(What to work on):
Give the number of lines in the data below where the string "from" occurs, and nothing else.
(Beginning of Data provided)
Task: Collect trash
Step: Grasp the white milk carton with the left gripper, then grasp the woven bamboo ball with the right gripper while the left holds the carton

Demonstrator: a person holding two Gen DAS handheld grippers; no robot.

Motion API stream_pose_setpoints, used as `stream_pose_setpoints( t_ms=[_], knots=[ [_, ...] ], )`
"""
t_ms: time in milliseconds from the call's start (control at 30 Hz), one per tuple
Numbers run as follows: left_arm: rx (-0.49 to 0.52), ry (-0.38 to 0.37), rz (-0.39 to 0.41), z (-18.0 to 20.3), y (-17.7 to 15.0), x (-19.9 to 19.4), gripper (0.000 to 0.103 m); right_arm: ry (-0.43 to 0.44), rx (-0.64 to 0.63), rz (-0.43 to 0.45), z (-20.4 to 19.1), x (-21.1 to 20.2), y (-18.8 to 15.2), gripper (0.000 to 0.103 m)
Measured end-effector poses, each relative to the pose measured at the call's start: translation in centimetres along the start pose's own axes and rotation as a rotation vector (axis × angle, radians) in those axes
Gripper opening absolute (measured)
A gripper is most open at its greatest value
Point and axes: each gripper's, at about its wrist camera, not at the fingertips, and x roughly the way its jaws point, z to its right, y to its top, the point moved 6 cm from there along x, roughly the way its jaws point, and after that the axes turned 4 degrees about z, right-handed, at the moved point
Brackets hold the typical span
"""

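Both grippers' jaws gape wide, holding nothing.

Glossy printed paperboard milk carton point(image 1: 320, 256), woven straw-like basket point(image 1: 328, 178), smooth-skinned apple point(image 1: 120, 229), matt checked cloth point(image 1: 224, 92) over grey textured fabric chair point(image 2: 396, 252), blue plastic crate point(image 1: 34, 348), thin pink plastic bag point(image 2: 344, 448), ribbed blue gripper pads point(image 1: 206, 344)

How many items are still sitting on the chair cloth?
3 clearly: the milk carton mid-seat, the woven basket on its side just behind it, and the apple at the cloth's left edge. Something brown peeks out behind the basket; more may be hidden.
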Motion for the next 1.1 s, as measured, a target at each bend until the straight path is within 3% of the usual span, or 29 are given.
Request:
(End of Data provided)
(Result for this exercise):
2